Sunday, April 8, 2007

And BRRRRR again....



Hmmm. No wonder New Englanders have a reputation for being taciturn and prickly. No other temperament could survive in this relentless cold, when spring is so eagerly, desperately anticipated and hoped for at every moment...Other years, this day might find 70-degree weather, buds popping everywhere you turn. This year, when global warming is in the headlines nearly every day (as it certainly should be), we have night after sub-freezing night, annoying last-minute snowstorms, leaving behind small seemingly unmeltable icebergs to remind us for as long as possible, you live in New England - You must forestall joy. "Don't get your hopes up." That describes us.

But we do, nonetheless. Hope springs eternal in the New England gardener's heart. I have been very busy, working at the garden center where I manage the perennial and nursery departments. While Philip and I are down south during the winters, we of course visit garden centers and nurseries and I often wonder if the staff there could endure the insanity that is spring at a cold-region retail garden center. The window of opportunity is quite small, so the ramping-up process is absolutely hair-raising.

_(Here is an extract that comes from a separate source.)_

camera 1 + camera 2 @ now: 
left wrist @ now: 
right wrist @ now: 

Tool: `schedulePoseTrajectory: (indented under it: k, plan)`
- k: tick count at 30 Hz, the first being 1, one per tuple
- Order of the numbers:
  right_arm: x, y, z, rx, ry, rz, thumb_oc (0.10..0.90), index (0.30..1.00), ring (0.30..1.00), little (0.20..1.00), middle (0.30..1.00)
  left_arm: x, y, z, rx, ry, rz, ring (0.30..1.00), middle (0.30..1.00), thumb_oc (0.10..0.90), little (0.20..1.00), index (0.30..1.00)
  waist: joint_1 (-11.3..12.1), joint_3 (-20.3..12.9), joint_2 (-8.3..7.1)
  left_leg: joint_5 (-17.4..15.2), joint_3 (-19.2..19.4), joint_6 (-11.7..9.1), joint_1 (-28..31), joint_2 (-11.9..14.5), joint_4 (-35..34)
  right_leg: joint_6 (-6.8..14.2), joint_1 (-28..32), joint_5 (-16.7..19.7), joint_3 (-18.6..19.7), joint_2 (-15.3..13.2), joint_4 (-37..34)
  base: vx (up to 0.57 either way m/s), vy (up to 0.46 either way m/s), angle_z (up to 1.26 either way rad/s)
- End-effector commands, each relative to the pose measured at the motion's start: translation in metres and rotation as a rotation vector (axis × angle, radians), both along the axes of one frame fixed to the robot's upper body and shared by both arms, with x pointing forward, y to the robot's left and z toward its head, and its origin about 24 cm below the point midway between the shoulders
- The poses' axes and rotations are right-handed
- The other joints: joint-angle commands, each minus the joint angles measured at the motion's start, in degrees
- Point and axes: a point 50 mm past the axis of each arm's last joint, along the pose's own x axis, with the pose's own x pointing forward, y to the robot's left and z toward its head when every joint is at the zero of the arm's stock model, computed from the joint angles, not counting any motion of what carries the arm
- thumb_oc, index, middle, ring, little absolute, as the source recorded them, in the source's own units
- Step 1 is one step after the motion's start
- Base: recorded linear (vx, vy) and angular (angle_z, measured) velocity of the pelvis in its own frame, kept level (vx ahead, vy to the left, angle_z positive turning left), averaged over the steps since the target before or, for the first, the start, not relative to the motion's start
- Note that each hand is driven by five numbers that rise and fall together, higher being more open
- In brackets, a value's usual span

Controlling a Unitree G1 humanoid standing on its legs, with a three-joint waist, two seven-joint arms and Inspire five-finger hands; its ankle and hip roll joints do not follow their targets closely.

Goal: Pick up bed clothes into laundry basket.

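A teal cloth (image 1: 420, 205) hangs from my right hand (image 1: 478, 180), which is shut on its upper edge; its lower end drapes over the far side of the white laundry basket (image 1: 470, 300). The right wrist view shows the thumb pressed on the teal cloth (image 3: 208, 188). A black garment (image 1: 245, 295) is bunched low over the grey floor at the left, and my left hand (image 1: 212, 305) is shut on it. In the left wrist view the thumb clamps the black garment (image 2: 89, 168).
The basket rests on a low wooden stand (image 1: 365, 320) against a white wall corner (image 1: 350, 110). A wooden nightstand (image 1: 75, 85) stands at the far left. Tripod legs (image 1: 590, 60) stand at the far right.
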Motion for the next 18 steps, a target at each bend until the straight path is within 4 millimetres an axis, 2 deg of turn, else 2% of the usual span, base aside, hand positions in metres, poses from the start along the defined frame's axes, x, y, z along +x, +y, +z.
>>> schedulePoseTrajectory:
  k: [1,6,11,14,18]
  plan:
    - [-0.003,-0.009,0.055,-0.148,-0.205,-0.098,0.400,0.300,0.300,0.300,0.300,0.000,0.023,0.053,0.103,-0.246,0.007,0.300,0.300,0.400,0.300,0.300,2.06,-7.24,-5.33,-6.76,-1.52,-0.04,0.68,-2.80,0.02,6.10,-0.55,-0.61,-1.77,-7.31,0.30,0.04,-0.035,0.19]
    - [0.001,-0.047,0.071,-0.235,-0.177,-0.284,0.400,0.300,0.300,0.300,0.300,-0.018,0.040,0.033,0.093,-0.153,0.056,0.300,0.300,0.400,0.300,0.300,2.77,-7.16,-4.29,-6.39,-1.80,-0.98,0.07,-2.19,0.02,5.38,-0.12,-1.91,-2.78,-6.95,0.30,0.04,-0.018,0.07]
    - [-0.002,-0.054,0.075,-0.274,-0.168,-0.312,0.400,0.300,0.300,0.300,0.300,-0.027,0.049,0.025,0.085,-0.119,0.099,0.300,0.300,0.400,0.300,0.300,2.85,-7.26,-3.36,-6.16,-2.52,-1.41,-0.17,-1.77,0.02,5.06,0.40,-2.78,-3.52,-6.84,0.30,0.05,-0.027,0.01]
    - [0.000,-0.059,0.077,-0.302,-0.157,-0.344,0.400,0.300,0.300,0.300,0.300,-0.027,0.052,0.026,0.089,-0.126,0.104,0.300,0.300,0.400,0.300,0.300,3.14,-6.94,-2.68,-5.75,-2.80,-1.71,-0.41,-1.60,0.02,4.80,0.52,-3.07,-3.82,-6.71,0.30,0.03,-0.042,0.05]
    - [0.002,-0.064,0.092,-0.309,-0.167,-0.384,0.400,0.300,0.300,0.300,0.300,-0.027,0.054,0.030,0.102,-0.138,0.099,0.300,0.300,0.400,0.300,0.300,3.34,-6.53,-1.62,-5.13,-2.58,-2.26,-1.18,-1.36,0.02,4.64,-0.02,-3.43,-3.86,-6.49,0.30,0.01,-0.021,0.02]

This year, our perennial customers particularly are desparate to get digging, but the ground that had begun to thaw has sealed up again, and planting must be delayed. They come around and see what we have to offer at this early date (more than our competition, we make a point of it though sometimes when I'm driving in to work at 6 in the morning to water off an early spring frost, I do wonder why...). But most will not yet buy, since we have put out signs warning them to protect their new purchases from these early spring nights. So, rather than take them home now, they choose to have us tend to them until the weather takes its inevitable turn - usually a 180 degree turn toward 80 degrees, so that flowers whose buds have been teasing you for what seems like a month or more, burst forth and blow by in a day and a half. New Englanders don't excite easily.